As I last discussed, the history of West Virginia in manufacturing, mining, unions and federations, combined with a distinct Southern culture of guns, God and family make for an interesting mix. Heavily Democratic, to the point where the Republicans in the state are both extremely bitter about their minority status and incredibly on edge, the modus operandi of most voters is to simply protect the holy grail of this election: Barack Obama.
Discussing electoral theory or political strategy in the brief seconds one has to convince a person to sign their name on an unknown position is utterly impossible, making it difficult to persuade voters that more choice is actually a good thing. After suffering through eight miserable years under the Bush administration, which many blame for the job drain (or being "bushwacked," as one man called it), the last thing these voters wish to do is introduce more elements into the election that could possibly spoil Obama’s chances.
But even faced with these obstacles, the ballot access drive led by the Barr campaign’s Midwest Coordinator Mike Ferguson and Deputy Campaign Manager Shane Cory has rolled on with the help of volunteers from in the state and across the nation.

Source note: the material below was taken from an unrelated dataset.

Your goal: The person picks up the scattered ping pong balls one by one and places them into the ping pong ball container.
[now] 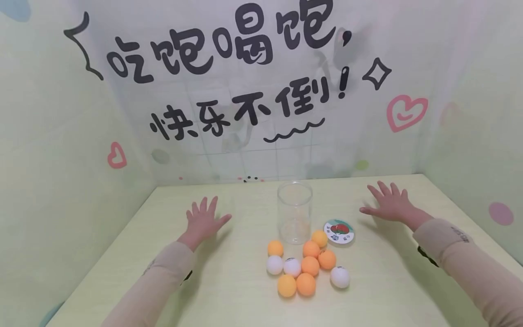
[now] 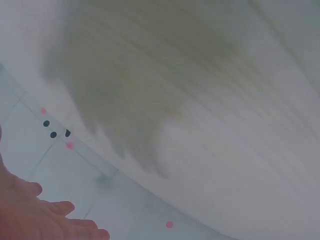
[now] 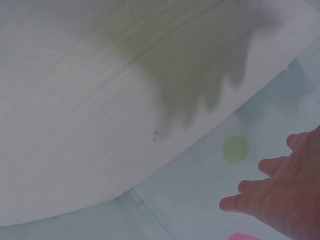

Coming from Arizona all the way to South Carolina, volunteers (some of whom are not even members of the party) have come out to assist the petitioning efforts in West Virginia. The volunteers have been the backbone of the ballot access drive, working from morning till night collecting signatures, which save the campaign both time and money.
Recognizing the hard work of volunteers in the drive, Bob Barr himself made personal calls to each volunteer thanking him for his dedication and effort. Though just a phone call, this personal touch by the candidate both surprised and emboldened the volunteers—many of who had never met Bob before.
As the drive approaches the Aug. 1 deadline, Nader and Constitution Party petitioners have also returned to the state in a last ditch effort ensure they also meet the 15,116-signature requirement for ballot access in the state.
A press conference for the Barr ballot access drive is being planned for Friday, and will discuss the final turn-in for signatures as well as other topics related to the ballot access drive and the campaign. Overall, the media covering the drive has been overwhelming positive, helping to spread the message of choice and liberty to West Virginia voters.
Ferguson has had even one feature just on himself, after a reporter from a local station found that his kids traveled with him on the campaign trail.
Tomorrow we will be doing another turn-in for signatures, hoping to add to our current totals. We are also reviewing sheets and checking counties to ensure we do not face the same type of problems the Nader team saw with their petitions last week.